REQUIRED ACTION ->
Give the data a second time, exactly and in full.

DATASET EXTRACT ->

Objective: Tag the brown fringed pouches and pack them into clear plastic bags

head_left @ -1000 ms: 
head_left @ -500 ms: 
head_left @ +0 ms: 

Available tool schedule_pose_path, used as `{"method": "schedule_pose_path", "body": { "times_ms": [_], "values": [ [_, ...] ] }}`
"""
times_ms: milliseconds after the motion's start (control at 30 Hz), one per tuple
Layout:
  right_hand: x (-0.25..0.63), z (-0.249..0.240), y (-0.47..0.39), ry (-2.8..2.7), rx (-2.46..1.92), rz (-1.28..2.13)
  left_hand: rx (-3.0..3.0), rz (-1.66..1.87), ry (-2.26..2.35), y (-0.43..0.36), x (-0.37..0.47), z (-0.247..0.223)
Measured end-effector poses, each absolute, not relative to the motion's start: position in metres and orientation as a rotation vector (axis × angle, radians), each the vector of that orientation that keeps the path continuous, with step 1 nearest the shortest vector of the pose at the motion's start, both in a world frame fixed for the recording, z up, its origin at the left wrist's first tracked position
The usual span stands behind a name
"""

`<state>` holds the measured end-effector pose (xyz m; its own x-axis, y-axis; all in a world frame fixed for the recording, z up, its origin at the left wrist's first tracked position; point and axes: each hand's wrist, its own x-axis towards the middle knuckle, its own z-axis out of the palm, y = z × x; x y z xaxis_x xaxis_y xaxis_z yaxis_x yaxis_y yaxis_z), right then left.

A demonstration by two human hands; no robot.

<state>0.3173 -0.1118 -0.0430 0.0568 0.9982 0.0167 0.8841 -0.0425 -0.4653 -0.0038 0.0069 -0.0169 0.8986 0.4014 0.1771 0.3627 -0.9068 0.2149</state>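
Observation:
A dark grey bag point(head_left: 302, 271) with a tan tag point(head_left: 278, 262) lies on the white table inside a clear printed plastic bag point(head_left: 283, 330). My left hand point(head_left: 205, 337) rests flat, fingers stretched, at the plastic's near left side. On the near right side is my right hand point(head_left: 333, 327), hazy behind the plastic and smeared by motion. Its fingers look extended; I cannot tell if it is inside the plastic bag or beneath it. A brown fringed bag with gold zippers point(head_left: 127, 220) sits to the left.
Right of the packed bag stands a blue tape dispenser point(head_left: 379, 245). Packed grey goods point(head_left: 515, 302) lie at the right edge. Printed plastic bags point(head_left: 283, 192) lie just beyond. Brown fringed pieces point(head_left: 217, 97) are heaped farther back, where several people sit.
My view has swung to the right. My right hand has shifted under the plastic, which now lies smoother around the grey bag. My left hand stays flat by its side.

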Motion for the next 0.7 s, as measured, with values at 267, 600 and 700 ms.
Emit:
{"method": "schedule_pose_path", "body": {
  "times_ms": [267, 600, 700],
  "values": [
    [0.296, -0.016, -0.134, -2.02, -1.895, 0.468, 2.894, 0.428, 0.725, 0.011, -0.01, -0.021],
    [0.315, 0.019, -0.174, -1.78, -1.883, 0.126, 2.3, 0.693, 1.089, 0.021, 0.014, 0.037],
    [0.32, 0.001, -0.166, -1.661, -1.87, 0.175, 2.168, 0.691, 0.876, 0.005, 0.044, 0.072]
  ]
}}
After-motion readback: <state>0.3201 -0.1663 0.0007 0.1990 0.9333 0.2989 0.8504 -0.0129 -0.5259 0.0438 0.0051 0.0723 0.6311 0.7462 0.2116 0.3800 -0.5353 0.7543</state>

WRITTEN SOLUTION ->
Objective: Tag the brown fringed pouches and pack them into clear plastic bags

head_left @ -1000 ms: 
head_left @ -500 ms: 
head_left @ +0 ms: 

Available tool schedule_pose_path, used as `{"method": "schedule_pose_path", "body": { "times_ms": [_], "values": [ [_, ...] ] }}`
"""
times_ms: milliseconds after the motion's start (control at 30 Hz), one per tuple
Layout:
  right_hand: x (-0.25..0.63), z (-0.249..0.240), y (-0.47..0.39), ry (-2.8..2.7), rx (-2.46..1.92), rz (-1.28..2.13)
  left_hand: rx (-3.0..3.0), rz (-1.66..1.87), ry (-2.26..2.35), y (-0.43..0.36), x (-0.37..0.47), z (-0.247..0.223)
Measured end-effector poses, each absolute, not relative to the motion's start: position in metres and orientation as a rotation vector (axis × angle, radians), each the vector of that orientation that keeps the path continuous, with step 1 nearest the shortest vector of the pose at the motion's start, both in a world frame fixed for the recording, z up, its origin at the left wrist's first tracked position
The usual span stands behind a name
"""

`<state>` holds the measured end-effector pose (xyz m; its own x-axis, y-axis; all in a world frame fixed for the recording, z up, its origin at the left wrist's first tracked position; point and axes: each hand's wrist, its own x-axis towards the middle knuckle, its own z-axis out of the palm, y = z × x; x y z xaxis_x xaxis_y xaxis_z yaxis_x yaxis_y yaxis_z), right then left.

A demonstration by two human hands; no robot.

<state>0.3173 -0.1118 -0.0430 0.0568 0.9982 0.0167 0.8841 -0.0425 -0.4653 -0.0038 0.0069 -0.0169 0.8986 0.4014 0.1771 0.3627 -0.9068 0.2149</state>
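Observation:
A dark grey bag point(head_left: 302, 271) with a tan tag point(head_left: 278, 262) lies on the white table inside a clear printed plastic bag point(head_left: 283, 330). My left hand point(head_left: 205, 337) rests flat, fingers stretched, at the plastic's near left side. On the near right side is my right hand point(head_left: 333, 327), hazy behind the plastic and smeared by motion. Its fingers look extended; I cannot tell if it is inside the plastic bag or beneath it. A brown fringed bag with gold zippers point(head_left: 127, 220) sits to the left.
Right of the packed bag stands a blue tape dispenser point(head_left: 379, 245). Packed grey goods point(head_left: 515, 302) lie at the right edge. Printed plastic bags point(head_left: 283, 192) lie just beyond. Brown fringed pieces point(head_left: 217, 97) are heaped farther back, where several people sit.
My view has swung to the right. My right hand has shifted under the plastic, which now lies smoother around the grey bag. My left hand stays flat by its side.
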
Motion for the next 0.7 s, as measured, with values at 267, 600 and 700 ms.
Emit:
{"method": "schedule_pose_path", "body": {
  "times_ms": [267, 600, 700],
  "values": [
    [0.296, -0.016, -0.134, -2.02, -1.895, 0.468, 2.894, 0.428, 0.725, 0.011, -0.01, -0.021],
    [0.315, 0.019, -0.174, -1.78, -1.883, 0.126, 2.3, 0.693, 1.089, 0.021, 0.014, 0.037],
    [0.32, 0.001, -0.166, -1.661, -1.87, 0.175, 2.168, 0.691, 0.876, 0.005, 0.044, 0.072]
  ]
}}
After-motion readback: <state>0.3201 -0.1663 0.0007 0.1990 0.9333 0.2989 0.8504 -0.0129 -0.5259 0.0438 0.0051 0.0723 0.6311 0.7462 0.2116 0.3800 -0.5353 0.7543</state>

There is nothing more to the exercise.